Crematogaster brevispinosa rochai is one subspecies of ant whose interaction with N. corniger has been studied. C. b. rochai lives in areas of caatinga in Brazil. No queens of the ant have been found in the nests but their larvae of all castes and sexes have been. Nests that contain C. b. rochai do not have a termite queen in either. It can therefore be concluded that both the ants and termites are members of polydomous colonies that each have numerous nest sites. The ants and termites are segregated within the nest and do not normally come into contact with each other. C. b. rochai plug channels at the boundary of the areas they occupy to cause this segregation. On occasions when the ants and termites do come into contact with each other (e.g. if the nest is broken into) they are rarely aggressive and tend to avoid each other instead. It has been hypothesised that the hydrocarbon content of their cuticles may have changed to allow them to live together relatively peacefully.

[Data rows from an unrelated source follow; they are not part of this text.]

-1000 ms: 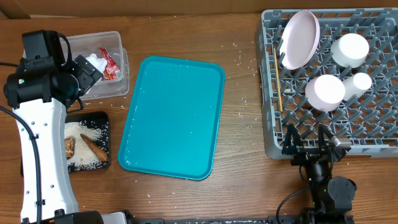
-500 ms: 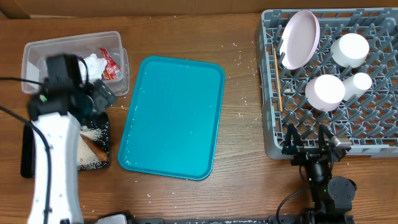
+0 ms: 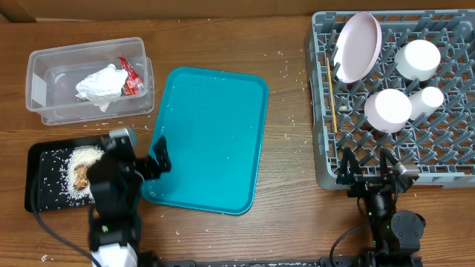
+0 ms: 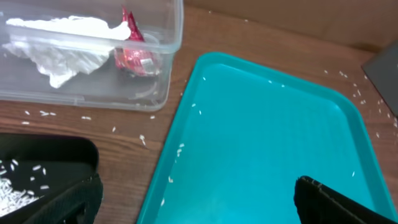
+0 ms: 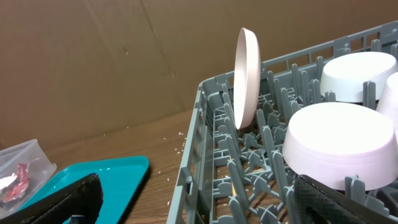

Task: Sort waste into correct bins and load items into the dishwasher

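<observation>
The clear tub (image 3: 44, 81) at the back left holds the crumpled napkin (image 3: 96, 83) and a red-and-white wrapper (image 3: 130, 77); both also show in the left wrist view, the napkin (image 4: 62, 43) and the wrapper (image 4: 134, 53). The black tray (image 3: 44, 189) holds rice (image 3: 83, 154) and a brown lumpy piece (image 3: 79, 175). My left gripper (image 3: 145, 159) is open and empty, low over the teal tray's left edge (image 4: 180, 143). The grey dish rack (image 3: 445, 159) holds a plate (image 3: 356, 46), two upturned bowls (image 3: 418, 58), a cup (image 3: 429, 97) and a wooden stick (image 3: 331, 96). My right gripper (image 3: 365, 167) is open and empty at the rack's front edge.
The teal serving tray (image 3: 211, 133) lies between the bins and the rack, with a few rice grains on it. Loose rice is scattered on the wood around the tub (image 4: 93, 93) and near the rack (image 5: 205, 155). A cardboard wall stands behind the table.
My left arm has drawn back from over the clear tub toward the front and now sits low between the black tray and teal tray. The tub is uncovered. The right arm has not moved.
</observation>
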Robot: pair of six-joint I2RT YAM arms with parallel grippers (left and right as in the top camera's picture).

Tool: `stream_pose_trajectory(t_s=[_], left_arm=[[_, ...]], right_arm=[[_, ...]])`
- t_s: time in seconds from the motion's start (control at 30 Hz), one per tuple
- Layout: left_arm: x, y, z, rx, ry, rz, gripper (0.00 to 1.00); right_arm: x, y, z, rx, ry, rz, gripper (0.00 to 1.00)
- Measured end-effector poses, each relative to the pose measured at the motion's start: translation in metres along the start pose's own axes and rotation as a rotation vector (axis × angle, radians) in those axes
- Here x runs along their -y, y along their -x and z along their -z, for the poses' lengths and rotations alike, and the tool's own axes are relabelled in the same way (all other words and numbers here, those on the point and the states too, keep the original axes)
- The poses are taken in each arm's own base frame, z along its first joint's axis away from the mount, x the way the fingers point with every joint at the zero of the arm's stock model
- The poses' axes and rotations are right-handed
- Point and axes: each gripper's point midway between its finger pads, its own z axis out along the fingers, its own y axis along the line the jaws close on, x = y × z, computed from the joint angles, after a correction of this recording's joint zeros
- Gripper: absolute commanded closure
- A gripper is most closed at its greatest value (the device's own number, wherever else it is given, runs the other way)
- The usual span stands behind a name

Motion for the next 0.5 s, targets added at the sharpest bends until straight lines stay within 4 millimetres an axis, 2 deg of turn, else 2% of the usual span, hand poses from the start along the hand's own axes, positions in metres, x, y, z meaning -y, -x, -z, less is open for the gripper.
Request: stream_pose_trajectory(t_s=[0.2, 0.37, 0.5], left_arm=[[0.000, -0.030, 0.008, 0.081, -0.029, -0.045, 0.00], [0.002, -0.032, 0.016, 0.158, -0.045, -0.069, 0.00], [0.010, -0.024, 0.024, 0.207, -0.068, -0.086, 0.00]], right_arm=[[0.000, 0.000, 0.000, 0.000, 0.000, 0.000, 0.00], [0.000, 0.000, 0.000, -0.001, -0.001, 0.000, 0.00], [0.000, 0.000, 0.000, 0.000, 0.000, 0.000, 0.00]])
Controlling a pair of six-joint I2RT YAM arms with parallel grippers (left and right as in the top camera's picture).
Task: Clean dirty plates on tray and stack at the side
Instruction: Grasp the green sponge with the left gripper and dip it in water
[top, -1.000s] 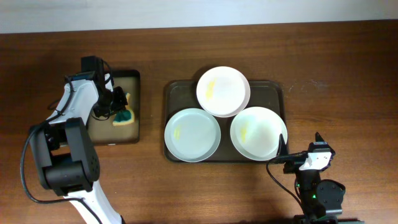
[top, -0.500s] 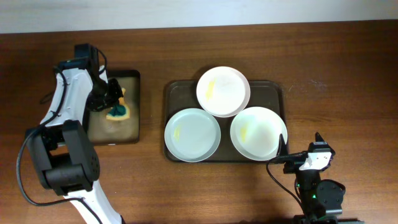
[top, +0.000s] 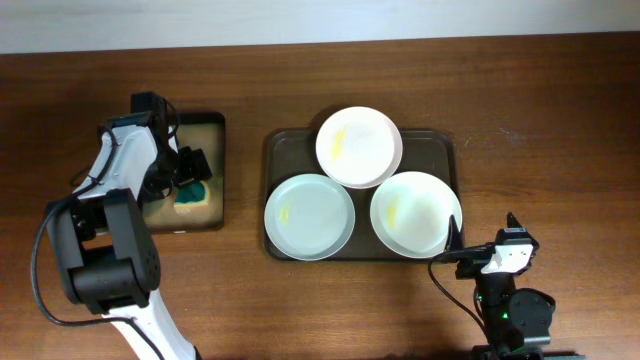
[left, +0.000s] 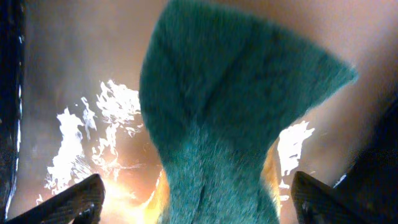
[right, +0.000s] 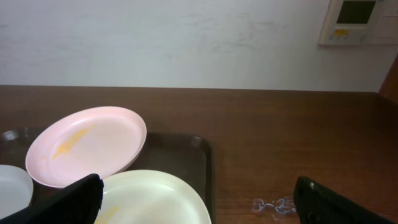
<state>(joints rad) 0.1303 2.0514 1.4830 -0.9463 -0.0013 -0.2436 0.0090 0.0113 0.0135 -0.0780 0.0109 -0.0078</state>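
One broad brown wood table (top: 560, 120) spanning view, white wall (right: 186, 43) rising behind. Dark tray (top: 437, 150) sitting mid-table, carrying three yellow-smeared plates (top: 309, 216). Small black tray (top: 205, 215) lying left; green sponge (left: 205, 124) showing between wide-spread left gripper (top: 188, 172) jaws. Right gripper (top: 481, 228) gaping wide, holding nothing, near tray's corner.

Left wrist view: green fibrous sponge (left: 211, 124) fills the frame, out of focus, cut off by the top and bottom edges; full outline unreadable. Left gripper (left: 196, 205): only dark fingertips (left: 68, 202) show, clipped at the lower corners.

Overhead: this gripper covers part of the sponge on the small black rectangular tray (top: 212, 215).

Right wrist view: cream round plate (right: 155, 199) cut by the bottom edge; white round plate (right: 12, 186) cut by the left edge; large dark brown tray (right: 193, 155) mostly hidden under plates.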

The termites are thought to benefit from the association as the ants leave debris in the nest containing nitrogen and that this increases the availability of this important nutrient in an environment where it is scarce. They may also benefit from the ants protecting the nest from predators. The ants benefit as the termite nests provide an ideal location to raise broods, particularly of reproductive castes. The climate is suitable for this and the nests are easily defended against predators. Other Nasutitermes species have been found to produce anti-fungal compounds and these would also be beneficial to the ants although it is not known if N. corniger do produce such compounds.

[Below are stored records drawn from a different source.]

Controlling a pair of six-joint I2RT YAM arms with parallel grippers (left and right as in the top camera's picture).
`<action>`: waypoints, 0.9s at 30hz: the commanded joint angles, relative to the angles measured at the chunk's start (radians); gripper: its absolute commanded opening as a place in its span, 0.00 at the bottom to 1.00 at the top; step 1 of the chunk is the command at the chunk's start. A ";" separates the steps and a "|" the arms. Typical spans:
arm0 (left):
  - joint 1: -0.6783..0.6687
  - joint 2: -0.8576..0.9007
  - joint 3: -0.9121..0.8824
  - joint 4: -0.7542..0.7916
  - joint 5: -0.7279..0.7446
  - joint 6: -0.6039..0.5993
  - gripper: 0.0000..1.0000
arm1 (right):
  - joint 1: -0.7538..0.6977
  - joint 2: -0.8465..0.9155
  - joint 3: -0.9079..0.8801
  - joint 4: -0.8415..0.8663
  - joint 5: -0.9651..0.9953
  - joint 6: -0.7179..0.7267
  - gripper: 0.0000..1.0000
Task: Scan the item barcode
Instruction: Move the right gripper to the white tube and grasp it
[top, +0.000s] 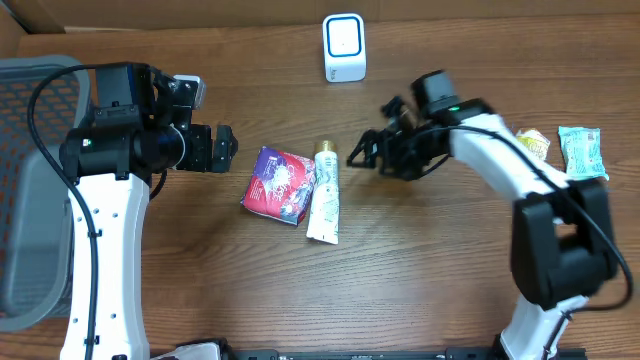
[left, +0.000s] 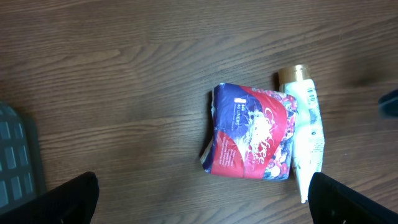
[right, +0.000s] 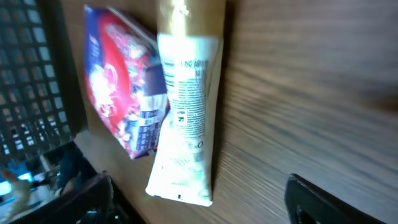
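Nothing gripped yet: my right pincer (top: 362, 150) hovers wide by the tube (top: 324, 195), left pincer (top: 228, 148) wide too; next, grasp it.

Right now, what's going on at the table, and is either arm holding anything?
Neither arm holds anything. The left gripper is open beside the red and purple packet. The right gripper is open too, near the gold-capped end of the white tube, which lies flat against the packet. The white scanner stands at the table's far edge, with no item in front of it.
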 joint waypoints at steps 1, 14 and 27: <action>-0.006 0.000 0.002 0.003 0.008 0.018 1.00 | 0.029 0.071 -0.010 0.018 -0.066 -0.006 0.85; -0.006 0.000 0.002 0.003 0.008 0.018 1.00 | 0.092 0.228 -0.010 0.213 -0.157 0.103 0.64; -0.006 0.000 0.002 0.003 0.008 0.018 1.00 | 0.108 0.258 -0.008 0.256 -0.153 0.175 0.04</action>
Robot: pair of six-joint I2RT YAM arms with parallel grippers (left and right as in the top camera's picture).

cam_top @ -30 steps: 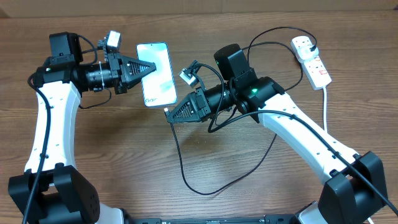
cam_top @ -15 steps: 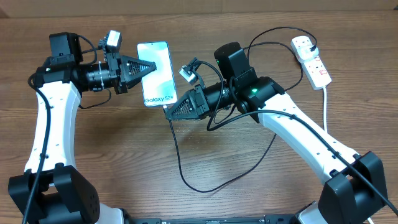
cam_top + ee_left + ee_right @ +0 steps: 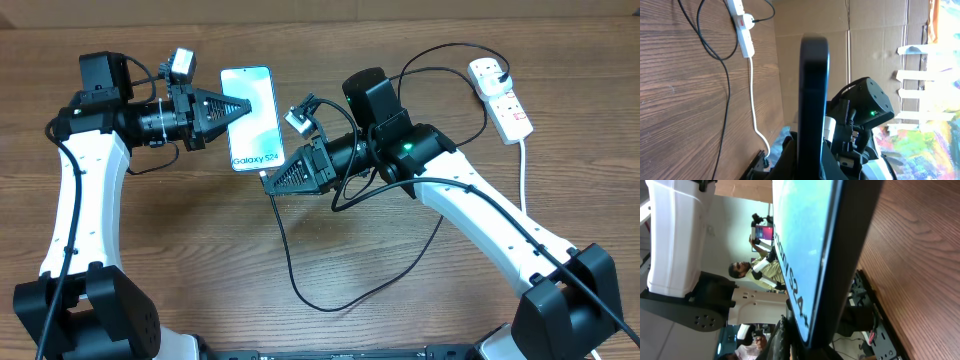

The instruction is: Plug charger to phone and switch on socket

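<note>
Near table's upper middle, left gripper (image 3: 243, 108) pinches phone (image 3: 258, 130) by its side while right gripper (image 3: 268, 186), closed on charger (image 3: 286, 245) tip, meets its lower edge: slight misalignment could jam tip beside port, twisting phone in the pinch.

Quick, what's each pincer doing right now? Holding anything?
Left pincer: closed on the phone.
Right pincer: closed on the charger tip, at the phone's end.

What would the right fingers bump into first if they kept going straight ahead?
The phone. The right fingers, holding the charger, point at its bottom end, right up close. They may already touch; depth is unclear.
</note>
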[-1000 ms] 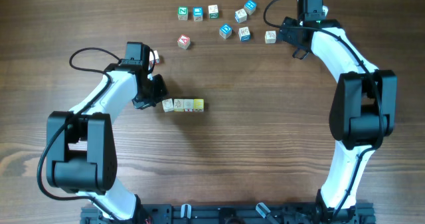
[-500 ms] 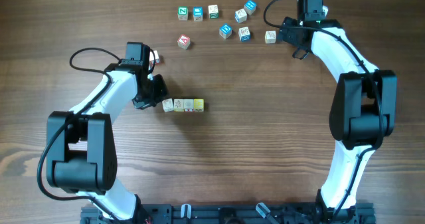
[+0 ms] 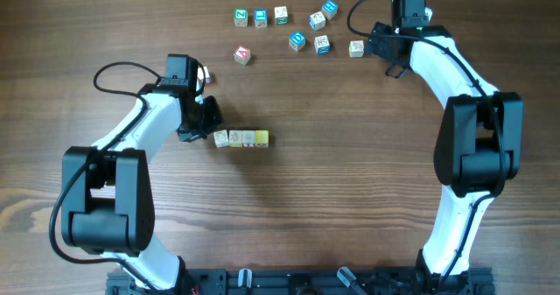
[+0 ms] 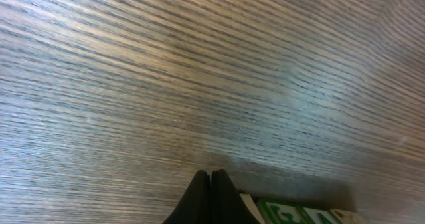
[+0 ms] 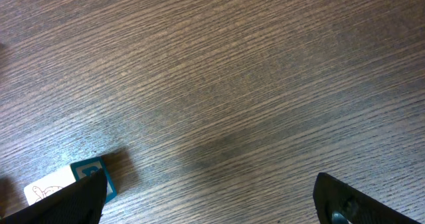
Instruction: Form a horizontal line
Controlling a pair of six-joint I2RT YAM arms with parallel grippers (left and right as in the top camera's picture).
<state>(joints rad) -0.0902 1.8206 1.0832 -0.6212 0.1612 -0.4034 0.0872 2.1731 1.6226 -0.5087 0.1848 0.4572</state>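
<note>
The horizontal line (image 3: 241, 138) is a short row of small cubes, cream-faced with a yellow one at its right end, lying mid-table. My left gripper (image 3: 211, 129) is shut with nothing in it, and its tips sit just off the row's left end. In the left wrist view the closed fingertips (image 4: 210, 199) press together beside the row's green-lettered faces (image 4: 292, 215). My right gripper (image 3: 381, 52) stands wide open at the back right, beside a cream cube (image 3: 356, 47). Its wrist view shows a blue-edged cube (image 5: 89, 176) by the left finger (image 5: 63, 204).
Several loose cubes lie scattered along the back: a green one (image 3: 241, 17), blue ones (image 3: 297, 40), and a red-marked one (image 3: 242, 55). Another small cube (image 3: 204, 76) peeks out beside the left arm.
My left gripper has edged slightly right, toward the row's left end. The row and the right arm have not moved.
</note>
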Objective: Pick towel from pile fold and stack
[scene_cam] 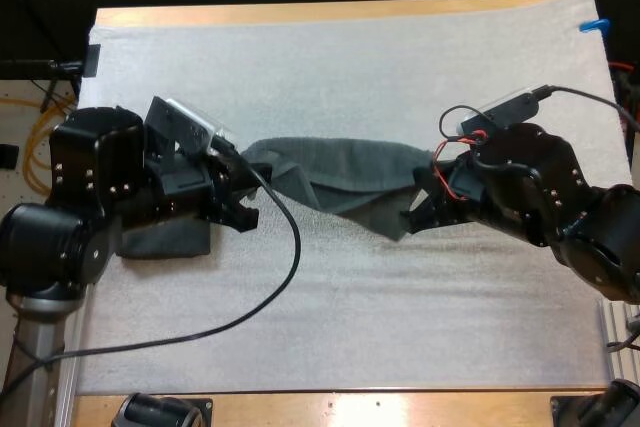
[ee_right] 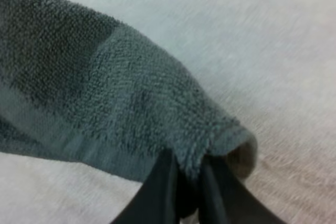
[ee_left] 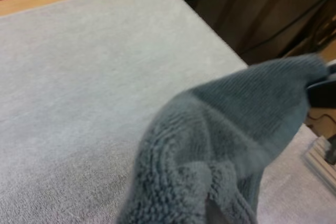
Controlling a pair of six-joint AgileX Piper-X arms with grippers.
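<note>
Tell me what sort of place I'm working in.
Probably a robotics lab bench: a wooden table under a white mat, a grey towel as the work piece, loose yellow cables beside the table.

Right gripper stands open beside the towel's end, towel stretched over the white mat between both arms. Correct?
Not quite. The right gripper is shut on the towel, its fingers pressing the end from both sides, as the right wrist view shows. The towel does stretch over the white mat between both arms.
</note>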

The White-throated Round-eared Bat, Lophostoma silvicola, roosts inside the nests of N.corniger. Males excavate the roost themselves, expending considerable energy whilst doing so. They consequently gain reproductive success as a harem of females will join them in the roost. The termite nest is an ideal temperature for raising young and provides protection from predators of the bats. N. corniger repair the damage made to the nest by the bat meaning that the males have to constantly maintain the roost. Once the bats leave the cavity is filled by the termites within a few weeks. Scientists are currently investigating how the bats are able to create the roosts without being attacked by the termites.

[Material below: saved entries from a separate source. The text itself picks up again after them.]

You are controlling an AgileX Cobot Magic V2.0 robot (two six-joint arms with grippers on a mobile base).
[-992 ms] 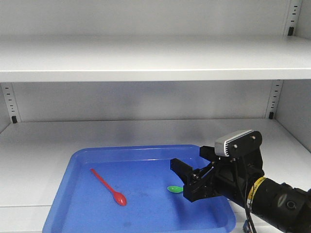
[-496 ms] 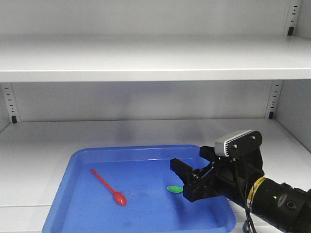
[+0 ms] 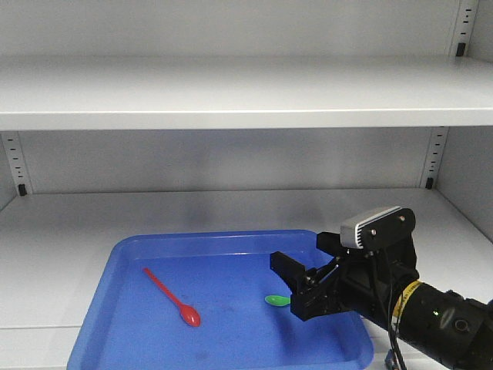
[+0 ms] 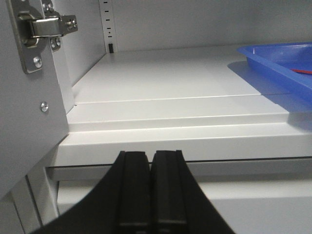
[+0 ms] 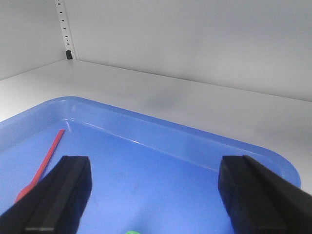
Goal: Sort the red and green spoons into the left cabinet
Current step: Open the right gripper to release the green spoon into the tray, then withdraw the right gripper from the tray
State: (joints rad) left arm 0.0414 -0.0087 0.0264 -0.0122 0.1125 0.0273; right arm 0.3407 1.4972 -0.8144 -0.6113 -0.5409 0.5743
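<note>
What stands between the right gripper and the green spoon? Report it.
Nothing visible. The right gripper is open, low over the blue tray, and the green spoon lies on the tray floor just by its fingertips, its handle hidden behind them. The red spoon lies well off to the side, out of the path.

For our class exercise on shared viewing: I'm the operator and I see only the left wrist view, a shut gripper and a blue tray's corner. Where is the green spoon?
Observer: The green spoon lies in the blue tray, its bowl showing just ahead of the right gripper.
Operator: Is that gripper holding it?
Observer: No, its jaws stand wide open in the right wrist view.
Operator: And the red spoon?
Observer: The red spoon lies flat in the tray's left half, apart from the green one.
</note>
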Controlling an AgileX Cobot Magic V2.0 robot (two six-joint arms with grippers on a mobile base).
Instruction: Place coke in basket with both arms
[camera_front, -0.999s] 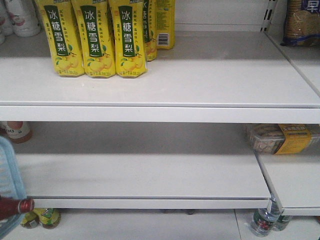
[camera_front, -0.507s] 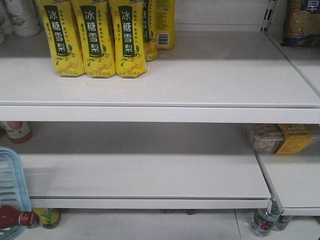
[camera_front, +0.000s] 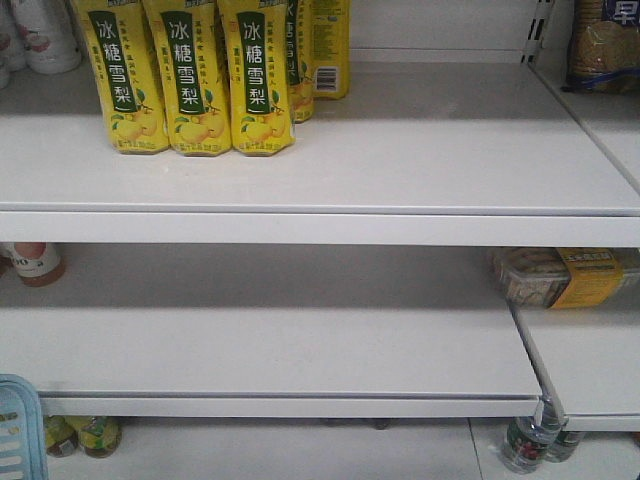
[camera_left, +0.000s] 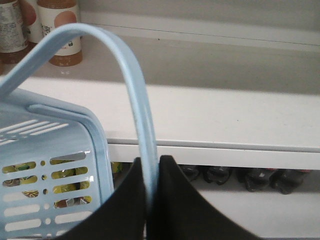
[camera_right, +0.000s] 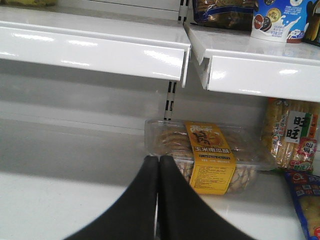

Several bird species including trogons, puffbirds and parakeets also form nests in termite nests. These can be distinguished from those made by bats as they have a horizontal entrance whereas those made by bats have a vertical entrance at the base of the nest.

===Symbioses===

The entire gut flora of a termite very closely related to N. corniger has been analysed using metagenomics to determine the function of different microbes in their gut. Typical to all wood-feeding higher termites, bacterial gut microbiota in the guts of N. corniger are dominated by insect-specific members of TG3 (candidate_phylum), Fibrobacterota, and Spirochaetota. It has also been shown that the same bacterial lineages are preferentially enriched in the cellulolytic bacterial community that is associated with wood particles in the gut.
In addition to a role in fiber digestion, Symbiotic bacteria in N. corniger have also been shown to fix nitrogen at a rate of 0.25-1.0 mg N per colony per hour. This suggests a nitrogen doubling time of 200–500 days making it possible for the whole population of the colony to be replaced once or twice each year.